47 As we have got a fraction for $$x$$, namely, $$\dfrac{m^2-n^2a}{n^2b-2mnf}$$, let us make $$x=\dfrac{p}{q}$$, then $$p=m^2-n^2a$$, and $$q=n^2b-2mnf$$; so that the formula $$a+\dfrac{bp}{q}+\dfrac{f^2p^2}{q^2}$$ is a square; and as it contains a square, though it be multiplied by the square $$q^2$$, it follows, that the formula $$aq^2+bpq+f^2p^2$$ is also a square, if we suppose $$p=m^2-n^2a$$, and $$q=n^2b-2mnf$$. Hence it is evident, that an infinite number of answers, in integer numbers, may result from this expression, because the values of the letters $$m$$ and $$n$$ are arbitrary.

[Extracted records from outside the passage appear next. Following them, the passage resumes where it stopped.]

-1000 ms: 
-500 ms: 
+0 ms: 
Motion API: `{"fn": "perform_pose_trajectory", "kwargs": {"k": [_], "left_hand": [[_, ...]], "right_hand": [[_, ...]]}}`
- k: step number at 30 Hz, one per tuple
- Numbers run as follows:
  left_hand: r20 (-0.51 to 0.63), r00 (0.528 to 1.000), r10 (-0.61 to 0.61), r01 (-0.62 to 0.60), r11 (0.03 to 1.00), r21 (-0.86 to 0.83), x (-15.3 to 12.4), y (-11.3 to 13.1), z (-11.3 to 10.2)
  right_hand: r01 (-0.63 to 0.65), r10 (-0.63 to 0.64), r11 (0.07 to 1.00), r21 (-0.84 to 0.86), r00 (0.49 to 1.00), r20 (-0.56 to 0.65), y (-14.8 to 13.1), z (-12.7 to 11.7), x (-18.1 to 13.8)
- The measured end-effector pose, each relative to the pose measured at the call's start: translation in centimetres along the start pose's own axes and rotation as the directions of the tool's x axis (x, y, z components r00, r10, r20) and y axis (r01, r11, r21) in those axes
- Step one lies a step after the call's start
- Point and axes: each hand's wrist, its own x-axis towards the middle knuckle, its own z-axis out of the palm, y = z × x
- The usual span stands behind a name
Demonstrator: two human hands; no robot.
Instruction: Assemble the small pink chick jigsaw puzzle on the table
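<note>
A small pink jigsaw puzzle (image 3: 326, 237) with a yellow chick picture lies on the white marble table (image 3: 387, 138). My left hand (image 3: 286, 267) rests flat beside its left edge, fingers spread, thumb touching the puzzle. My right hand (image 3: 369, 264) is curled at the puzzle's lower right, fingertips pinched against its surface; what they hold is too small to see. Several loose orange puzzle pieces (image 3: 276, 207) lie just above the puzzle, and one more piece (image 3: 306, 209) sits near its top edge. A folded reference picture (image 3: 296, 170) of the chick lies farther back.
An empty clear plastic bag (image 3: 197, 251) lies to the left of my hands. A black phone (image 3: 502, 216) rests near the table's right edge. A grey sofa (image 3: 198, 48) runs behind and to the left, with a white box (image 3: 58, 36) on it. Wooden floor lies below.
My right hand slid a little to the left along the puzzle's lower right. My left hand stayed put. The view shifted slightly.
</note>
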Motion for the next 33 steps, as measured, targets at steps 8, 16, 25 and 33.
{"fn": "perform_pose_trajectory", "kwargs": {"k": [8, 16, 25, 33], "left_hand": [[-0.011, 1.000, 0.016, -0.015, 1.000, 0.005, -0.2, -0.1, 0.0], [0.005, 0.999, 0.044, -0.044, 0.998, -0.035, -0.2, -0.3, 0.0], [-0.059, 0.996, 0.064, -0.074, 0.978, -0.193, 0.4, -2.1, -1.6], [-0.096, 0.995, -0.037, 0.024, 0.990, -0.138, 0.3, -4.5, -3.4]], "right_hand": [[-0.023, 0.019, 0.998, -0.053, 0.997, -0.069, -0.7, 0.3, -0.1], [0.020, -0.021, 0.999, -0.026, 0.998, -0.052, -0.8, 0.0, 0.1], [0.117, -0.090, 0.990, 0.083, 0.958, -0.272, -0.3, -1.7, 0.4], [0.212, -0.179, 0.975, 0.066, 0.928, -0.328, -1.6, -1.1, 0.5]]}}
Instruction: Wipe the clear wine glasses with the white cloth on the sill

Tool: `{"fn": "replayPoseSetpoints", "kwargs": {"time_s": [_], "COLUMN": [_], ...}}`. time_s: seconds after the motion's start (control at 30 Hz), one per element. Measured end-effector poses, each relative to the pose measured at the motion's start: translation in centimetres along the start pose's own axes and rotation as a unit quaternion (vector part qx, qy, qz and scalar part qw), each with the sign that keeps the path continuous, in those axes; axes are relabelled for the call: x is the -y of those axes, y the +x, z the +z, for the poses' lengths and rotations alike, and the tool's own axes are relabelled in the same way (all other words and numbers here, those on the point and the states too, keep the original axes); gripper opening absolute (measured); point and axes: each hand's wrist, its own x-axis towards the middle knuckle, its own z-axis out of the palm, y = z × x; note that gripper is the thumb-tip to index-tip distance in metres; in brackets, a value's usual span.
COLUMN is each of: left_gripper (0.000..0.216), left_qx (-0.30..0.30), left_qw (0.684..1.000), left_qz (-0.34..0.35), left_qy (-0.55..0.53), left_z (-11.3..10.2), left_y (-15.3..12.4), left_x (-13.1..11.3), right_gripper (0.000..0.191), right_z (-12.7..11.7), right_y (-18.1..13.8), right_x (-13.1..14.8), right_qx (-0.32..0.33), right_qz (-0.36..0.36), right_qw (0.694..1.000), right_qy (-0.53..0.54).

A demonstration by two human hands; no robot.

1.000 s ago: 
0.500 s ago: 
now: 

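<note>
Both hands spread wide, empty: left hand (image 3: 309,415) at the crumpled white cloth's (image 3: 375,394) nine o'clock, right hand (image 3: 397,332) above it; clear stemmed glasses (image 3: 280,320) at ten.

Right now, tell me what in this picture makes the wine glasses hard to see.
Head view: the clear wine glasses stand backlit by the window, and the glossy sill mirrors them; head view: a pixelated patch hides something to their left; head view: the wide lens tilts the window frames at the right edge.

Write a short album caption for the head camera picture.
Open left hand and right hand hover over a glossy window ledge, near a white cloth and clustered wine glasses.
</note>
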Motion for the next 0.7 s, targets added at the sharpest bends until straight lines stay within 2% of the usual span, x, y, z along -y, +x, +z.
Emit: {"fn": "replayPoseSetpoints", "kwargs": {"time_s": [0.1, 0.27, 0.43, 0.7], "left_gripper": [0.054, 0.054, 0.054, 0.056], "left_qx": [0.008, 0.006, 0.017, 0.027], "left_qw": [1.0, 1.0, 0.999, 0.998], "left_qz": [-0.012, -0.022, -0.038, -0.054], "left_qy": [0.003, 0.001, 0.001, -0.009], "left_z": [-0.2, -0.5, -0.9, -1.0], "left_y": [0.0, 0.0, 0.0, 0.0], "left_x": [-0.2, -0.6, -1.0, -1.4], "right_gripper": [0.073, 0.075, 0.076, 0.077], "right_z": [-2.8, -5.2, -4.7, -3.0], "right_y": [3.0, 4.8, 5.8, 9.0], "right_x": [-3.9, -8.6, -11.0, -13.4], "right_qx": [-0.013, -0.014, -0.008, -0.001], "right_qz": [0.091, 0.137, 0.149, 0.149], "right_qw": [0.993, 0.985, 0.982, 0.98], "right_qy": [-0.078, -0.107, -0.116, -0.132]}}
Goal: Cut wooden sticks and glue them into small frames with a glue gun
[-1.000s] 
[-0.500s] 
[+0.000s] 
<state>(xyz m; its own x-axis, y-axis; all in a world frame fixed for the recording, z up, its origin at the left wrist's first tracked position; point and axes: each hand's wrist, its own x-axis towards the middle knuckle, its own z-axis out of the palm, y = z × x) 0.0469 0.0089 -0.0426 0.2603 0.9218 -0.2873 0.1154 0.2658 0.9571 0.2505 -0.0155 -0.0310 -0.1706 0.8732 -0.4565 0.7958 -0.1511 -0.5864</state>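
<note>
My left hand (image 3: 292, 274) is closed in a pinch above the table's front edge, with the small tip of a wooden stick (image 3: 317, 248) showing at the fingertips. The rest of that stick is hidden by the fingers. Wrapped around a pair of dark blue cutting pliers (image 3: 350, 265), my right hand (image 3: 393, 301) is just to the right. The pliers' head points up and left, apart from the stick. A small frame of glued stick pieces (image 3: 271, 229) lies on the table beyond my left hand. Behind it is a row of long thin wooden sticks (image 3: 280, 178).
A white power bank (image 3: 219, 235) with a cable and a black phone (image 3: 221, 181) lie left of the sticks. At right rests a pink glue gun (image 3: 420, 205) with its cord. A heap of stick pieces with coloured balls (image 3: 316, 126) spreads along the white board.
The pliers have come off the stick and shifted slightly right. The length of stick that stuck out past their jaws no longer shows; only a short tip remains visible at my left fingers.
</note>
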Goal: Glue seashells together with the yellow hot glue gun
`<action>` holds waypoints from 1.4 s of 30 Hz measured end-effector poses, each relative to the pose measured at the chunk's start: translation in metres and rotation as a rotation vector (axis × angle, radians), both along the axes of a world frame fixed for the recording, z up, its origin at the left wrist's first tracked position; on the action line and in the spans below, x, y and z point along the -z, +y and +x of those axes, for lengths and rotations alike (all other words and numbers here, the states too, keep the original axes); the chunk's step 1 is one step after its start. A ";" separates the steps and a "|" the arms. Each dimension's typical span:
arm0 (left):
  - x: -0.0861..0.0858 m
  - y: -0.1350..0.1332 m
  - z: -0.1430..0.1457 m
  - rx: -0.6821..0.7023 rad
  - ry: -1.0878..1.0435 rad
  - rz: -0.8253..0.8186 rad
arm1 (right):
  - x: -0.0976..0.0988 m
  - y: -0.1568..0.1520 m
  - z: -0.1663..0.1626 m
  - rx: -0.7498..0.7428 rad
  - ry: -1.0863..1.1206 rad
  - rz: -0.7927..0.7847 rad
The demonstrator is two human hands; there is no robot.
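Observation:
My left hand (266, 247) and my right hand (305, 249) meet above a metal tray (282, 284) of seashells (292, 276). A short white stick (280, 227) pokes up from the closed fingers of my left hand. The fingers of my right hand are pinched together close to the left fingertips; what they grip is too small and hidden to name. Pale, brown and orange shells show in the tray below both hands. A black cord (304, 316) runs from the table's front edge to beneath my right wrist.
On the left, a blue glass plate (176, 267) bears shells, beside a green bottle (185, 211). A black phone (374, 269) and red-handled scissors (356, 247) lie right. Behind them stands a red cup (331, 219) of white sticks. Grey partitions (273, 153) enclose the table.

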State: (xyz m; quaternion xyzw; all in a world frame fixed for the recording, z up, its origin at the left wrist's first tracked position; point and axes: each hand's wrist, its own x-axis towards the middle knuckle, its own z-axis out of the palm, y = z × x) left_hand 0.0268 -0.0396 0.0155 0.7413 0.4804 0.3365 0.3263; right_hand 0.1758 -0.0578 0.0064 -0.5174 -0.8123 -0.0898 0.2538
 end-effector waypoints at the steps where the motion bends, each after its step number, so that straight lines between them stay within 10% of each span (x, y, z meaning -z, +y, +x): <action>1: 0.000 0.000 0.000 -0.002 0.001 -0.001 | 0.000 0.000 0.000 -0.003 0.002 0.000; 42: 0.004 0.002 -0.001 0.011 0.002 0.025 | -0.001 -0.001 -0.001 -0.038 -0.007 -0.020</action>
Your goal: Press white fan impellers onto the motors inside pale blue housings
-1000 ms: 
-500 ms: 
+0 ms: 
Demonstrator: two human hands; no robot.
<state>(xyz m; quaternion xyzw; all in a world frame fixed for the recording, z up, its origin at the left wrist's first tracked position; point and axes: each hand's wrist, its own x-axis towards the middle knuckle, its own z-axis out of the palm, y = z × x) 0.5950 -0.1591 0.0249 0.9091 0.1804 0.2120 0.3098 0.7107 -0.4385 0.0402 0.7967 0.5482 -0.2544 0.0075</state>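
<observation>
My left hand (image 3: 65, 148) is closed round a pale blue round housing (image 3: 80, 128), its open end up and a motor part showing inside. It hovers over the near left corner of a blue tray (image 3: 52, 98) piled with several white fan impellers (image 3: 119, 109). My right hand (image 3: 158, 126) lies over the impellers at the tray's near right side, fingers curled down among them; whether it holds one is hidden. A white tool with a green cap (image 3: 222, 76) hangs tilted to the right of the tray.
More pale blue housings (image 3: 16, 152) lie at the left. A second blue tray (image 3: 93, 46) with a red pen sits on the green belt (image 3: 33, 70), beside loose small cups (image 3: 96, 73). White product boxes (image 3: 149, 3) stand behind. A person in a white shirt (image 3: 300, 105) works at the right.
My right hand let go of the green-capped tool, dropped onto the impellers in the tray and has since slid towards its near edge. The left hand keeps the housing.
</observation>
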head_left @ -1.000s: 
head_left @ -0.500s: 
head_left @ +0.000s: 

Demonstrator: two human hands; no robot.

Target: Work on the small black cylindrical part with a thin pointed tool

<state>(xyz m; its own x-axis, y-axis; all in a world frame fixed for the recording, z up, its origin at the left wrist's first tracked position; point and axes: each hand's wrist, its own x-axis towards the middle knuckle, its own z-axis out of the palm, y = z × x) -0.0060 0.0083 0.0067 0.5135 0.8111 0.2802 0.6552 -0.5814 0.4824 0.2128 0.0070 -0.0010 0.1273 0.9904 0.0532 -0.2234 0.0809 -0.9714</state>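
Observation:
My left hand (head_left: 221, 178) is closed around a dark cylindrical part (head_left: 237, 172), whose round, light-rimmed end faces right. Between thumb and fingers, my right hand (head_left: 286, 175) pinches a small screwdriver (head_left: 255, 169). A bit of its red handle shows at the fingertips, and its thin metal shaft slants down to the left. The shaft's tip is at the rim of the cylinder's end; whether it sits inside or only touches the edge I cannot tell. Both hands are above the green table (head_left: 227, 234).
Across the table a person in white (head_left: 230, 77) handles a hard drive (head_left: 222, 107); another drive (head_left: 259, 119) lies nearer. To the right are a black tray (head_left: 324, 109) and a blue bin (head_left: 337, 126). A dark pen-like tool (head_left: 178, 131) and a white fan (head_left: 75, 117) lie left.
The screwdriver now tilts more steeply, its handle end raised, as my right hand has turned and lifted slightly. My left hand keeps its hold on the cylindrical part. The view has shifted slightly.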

48 The second case which we have to consider, is that in which $$a$$, or the first term, is a square. Let there be proposed, for example, the formula $$f^2+bx+cx^2$$, which it is required to make a square. Here, let us suppose

$\surd(f^2+bx+cx^2) = f +\dfrac{mx}{n},$

and we shall have

$f^2+bx+cx^2 = f^2 + \dfrac{2fmx}{n} + \dfrac{m^2x^2}{n^2},$

in which equation the terms $$f^2$$ destroying each other, we may divide the remaining terms by $$x$$, so that we obtain

$b+cx = \dfrac{2mf}{n} + \dfrac{m^2x}{n^2},$

or

$n^2b+n^2cx = 2mnf + m^2x,$

or

$x(n^2c-m^2)=2mnf-n^2b;$

or, lastly,

$x=\dfrac{2mnf-n^2b}{n^2c-m^2}.$

If we now substitute this value instead of $$x$$, we have

$\surd(f^2+bx+cx^2) = f + \dfrac{2m^2f-mnb}{n^2c-m^2} = \dfrac{n^2cf+m^2f-mnb}{n^2c-m^2};$

and making $$x=\dfrac{p}{q}$$, we may, in the same manner as before, transform the expression $$f^2q^2+bpq+cp^2$$, into a square, by making $$p=2mnf-n^2b$$, and $$q=n^2c-m^2$$.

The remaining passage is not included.